Most people know what puppy mills are: disgusting places that make it into the news every so often when they get raided by animal welfare officers. The owners generally get a slap on the wrist fine and then open up another mill a few months later. Just google it if you want all the gory details and there are lots of gory details to be had. Every state, every province has puppy mills, Quebec apparently being the worst in Canada, supplying pet stores everywhere. They are such unwholesome and universally reviled business establishments that even Oprah dedicated a whole episode to the topic - sending in undercover journalists to check out and film the action.

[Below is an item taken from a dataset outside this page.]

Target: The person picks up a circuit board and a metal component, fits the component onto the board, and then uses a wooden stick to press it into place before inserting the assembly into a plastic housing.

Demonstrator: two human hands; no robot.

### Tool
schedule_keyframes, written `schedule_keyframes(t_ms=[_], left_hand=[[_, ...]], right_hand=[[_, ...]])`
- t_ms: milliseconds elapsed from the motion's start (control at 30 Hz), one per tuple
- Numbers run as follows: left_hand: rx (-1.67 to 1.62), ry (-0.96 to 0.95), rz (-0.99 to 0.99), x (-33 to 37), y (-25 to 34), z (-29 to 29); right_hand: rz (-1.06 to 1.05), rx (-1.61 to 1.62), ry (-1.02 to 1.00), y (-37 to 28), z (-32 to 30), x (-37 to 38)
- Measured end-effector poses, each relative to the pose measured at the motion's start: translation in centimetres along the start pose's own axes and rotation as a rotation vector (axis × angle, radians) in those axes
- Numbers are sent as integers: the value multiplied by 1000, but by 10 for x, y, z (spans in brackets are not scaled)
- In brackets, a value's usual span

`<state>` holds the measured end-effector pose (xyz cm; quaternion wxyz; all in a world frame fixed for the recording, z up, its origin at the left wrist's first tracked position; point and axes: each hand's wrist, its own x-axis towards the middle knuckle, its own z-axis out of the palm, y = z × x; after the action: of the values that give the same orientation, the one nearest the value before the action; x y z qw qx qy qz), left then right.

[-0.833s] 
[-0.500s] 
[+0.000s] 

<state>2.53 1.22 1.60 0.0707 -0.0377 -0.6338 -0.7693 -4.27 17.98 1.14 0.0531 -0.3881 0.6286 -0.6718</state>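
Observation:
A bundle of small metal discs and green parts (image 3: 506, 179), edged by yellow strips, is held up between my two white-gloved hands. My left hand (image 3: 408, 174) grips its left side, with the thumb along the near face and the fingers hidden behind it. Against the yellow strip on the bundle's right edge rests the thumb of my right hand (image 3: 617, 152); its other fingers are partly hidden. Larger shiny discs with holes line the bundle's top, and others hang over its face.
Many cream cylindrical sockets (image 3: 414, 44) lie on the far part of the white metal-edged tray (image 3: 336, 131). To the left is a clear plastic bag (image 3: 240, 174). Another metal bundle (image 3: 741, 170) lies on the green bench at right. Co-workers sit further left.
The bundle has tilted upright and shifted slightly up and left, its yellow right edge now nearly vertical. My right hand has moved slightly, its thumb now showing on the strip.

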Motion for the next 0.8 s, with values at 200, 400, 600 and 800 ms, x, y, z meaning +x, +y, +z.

But what about backyard breeders? Who're they? Well, he's the guy at work who lives on a farm and he's got a couple of nice dogs, kinda look like purebred shepherds or something like that, and he just wants to make a few bucks by selling a few puppies or they're the nice couple down the street with a couple of nice kids and they just want to educate the kids about birth and what better way than a live home demo or maybe it's the wacky entrepreneur living upstairs who wants to create the next designer dog sensation by crossing a poodle with a bull mastiff. Some of them may be well-intentioned, some may not but either way the result is more dogs in a world overcrowded with unwanted dogs. And you have to ask yourself, what happens to the puppies if that co-worker doesn't sell the whole litter? What happens to the ones that nice couple down the street can't find homes for? What happens when the entrepreneur upstairs discovers that no one really wants mastidoodles or poostiffs or whatever he decides to call them?

This is what happens. They end up at the pound and they'll probably be killed. Look at the stats (from yesterday Dead dogs). Unwanted dogs don't stand a good chance of making it out alive.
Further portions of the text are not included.